Anderzijds krijgen de andere allianties nu al de kans om het nieuwe 2M-aanbod grondig te bestuderen om te kijken wat zij daar tegenover kunnen plaatsen. De concurrentie zal niet alleen proberen om de sterkste troeven van het 2M netwerk te evenaren, maar ook speuren naar de zwakkere plekken om daarop in te spelen.
Nu Maersk Line en MSC hun rechtstreekse verbinding tussen de Japanse havens Kobe en Nagoya met Noord-Europa opheffen, mag zeker verwacht worden dat THE Alliance een dienst zal ontwikkelen die specifiek op de Japanse markt gericht is.
NYK en MOL verzekeren binnen de G6 Alliance samen Loop 1 die straks als enige nog grotendeels op de bediening van Japan gericht is. Omdat beide Japanse carriers binnen THE Alliance het gezelschap van landgenoot "K" Line krijgen, mag verwacht worden dat de Japanse belangen binnen deze alliatie goed vertegenwoordigd zullen worden.
Elke carrier zal een aantal eigen accenten in het netwerk willen leggen
Voor de twee nieuwe allianties wacht nu de spannende en moeilijke taak om alle wensen van de individuele leden te verzoenen om tot een aanbod te komen dat de vergelijking met 2M kan doorstaan. We kunnen ons bijvoorbeeld al afvragen of THE Alliance de Zweedse en Poolse aanlopen van de G6 Alliance zullen overnemen, die op hun beurt een reactie waren op initiatieven van eerst Maersk Line en daarna automatisch ook 2M.
Elke carrier zal een aantal eigen accenten willen leggen. Zo zal CMA CGM zeker waken over goede verbindingen voor de Noord-Franse havens binnen de Ocean Alliance en zal Hanjin binnen THE Alliance pleiten voor voldoende rechstreekse aanlopen in Busan en Kwangyang. De nieuwe mega-allianties zullen die oefening overigens voor alle oostwest-routes moeten maken, wat geen sinecure is.

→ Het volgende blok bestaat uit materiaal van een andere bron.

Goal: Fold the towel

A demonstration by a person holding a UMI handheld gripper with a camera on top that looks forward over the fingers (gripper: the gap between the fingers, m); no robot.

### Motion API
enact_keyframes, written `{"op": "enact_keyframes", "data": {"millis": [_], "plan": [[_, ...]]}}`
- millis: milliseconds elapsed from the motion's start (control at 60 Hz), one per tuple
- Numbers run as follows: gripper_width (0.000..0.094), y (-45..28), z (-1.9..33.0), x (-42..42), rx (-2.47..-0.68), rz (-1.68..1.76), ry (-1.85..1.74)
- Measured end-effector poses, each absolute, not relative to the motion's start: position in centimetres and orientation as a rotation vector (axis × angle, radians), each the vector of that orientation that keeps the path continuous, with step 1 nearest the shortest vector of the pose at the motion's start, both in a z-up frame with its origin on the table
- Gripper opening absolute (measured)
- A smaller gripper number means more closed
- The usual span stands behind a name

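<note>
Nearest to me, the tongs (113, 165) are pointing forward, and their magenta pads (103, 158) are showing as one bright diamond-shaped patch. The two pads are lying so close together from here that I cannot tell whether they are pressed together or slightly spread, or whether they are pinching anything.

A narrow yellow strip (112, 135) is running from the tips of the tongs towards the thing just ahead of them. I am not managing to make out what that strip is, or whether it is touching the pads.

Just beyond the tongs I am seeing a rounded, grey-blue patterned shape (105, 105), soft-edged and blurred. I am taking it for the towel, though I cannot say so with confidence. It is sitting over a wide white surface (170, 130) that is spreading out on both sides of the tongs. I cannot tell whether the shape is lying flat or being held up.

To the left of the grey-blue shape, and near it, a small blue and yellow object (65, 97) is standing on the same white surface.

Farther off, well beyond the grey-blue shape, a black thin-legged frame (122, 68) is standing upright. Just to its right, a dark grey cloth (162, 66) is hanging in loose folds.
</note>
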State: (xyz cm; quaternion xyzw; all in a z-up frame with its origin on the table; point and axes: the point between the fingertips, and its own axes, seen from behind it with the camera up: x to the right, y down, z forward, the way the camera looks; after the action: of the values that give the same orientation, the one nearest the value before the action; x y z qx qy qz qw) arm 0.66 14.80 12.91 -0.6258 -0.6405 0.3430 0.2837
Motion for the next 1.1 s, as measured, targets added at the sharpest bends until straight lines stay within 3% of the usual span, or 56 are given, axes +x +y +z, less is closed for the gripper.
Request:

Het is een belangrijke oefening, want de kracht van een alliantie schuilt grotendeels in het sterke(re) aanbod, ook al wordt dat door alle leden gedeeld en verkopen alle partners dus identiek hetzelfde product. Het wordt ook weer met spanning afwachten welke plaats(en) de havens van Antwerpen en Zeebrugge zullen krijgen in de vaarschema's van de Ocean Alliance en THE Alliance.